The results show how to adjust other parameters regardless. TMR in (M ∙ K, +∞) status interval change will always tend to growth faster aspect. However, after determining the growth rate of TMR, it still can adjust the parameters to improve the performance of the system. In order to test the algorithm of this paper, we choose the current popular algorithm [21,22,23] to test system pressure. After blocking, the average response time of the algorithm is shown in the following Table 2.

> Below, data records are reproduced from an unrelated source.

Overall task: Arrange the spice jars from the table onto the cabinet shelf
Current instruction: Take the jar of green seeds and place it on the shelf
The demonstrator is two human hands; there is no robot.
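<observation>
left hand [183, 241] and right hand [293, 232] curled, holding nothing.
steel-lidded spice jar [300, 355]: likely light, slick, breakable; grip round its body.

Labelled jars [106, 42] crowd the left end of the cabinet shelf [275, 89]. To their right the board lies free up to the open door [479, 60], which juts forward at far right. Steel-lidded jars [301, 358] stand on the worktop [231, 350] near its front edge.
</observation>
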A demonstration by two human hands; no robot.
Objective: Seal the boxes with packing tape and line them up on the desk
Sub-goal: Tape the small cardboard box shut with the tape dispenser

Table 2 The average response time of each test algorithm after blocking

5.6 System performance tuning strategy

When G(N, M, K) ≥ 0, the growth rate of TMR is \( {T}_{s1}^{\prime } \), and there is an upper limit of N,

$$ \max (N)=\left\lfloor \frac{4 MK{\Delta }_d}{W\left(P{\Delta }_p+C{\Delta }_c\right)}\right\rfloor $$
(16)

We can make the system degrade the growth rate of \( {T}_{s1}^{\prime } \) to a minimum to maintain the current status of the system by adjusting the parameter N to achieve upper limit value. When G(N, M, K) < 0, the growth rate TMR is \( {T}_{s2}^{\prime } \), we can reduce the growth rate by the following ways: increase the product size of the parameters M ∙ K and reduce the size P∆p + C∆c. So we can choose to upgrade M ∙ K to the upper limit

$$ \max \left(M\bullet K\right)=\left\lfloor \frac{N\bullet W}{4{\Delta }_d}\left(P{\Delta }_p+C{\Delta }_c\right)\right\rfloor $$
(17)

The purpose is to make the G(N, M, K) → 0. When G(N, M, K) → 0, task scheduling part and rendering part have the same performance. When N →  + ∞, \( \underset{N\to +\infty }{\lim }G\left(N,M,K\right)\to -\left(P{\varDelta}_p+C{\varDelta}_c\right) \), it means that the performance of rendering part is serious behind task scheduling parts, and the system operation is too slow so that becomes a performance bottleneck in the rendering part. When M ∙ K →  + ∞, \( \underset{N\to +\infty }{\lim }G\left(N,M,K\right)\to +\infty, \) it means that the performance of task scheduling part is serious behind the rendering part so that the system operation is too slow to become a performance bottleneck in task scheduling part. The average response time of each algorithm after system optimization is shown in the following Table 3,

Table 3 Average response time of each algorithm after system optimization

6 Conclusion

At present, the cloud computing system and cloud rendering industry are substantially rising. Aiming at the current cloud rendering system performance, we propose a set of diagnostic performance bottlenecks and resources to optimize allocation methods and to analyze the core performance of cloud rendering system by this theory, especially to analyze the multi-task rendering process. We can obtain the following conclusions: (1) the average response delay is influenced by many factors. (2) The increase of concurrent users’ number will directly lead to the increase of average response delay. (3) The parameters parts of concurrent users’ number will affect the concurrent user number. We propose a unique parameter adjustment strategy to improve system performance by rigorous mathematical proof, namely, under G(N, M, K) ≥ 0 circumstances, we optimize the system by maximizing the parameter N to the upper limit, or in G(N, M, K) < 0 circumstances, we optimize the system by increasing the parameter M ∙ K product to limit the decrease rate of TMR. This is a new performance optimization scheme for cloud rendering system.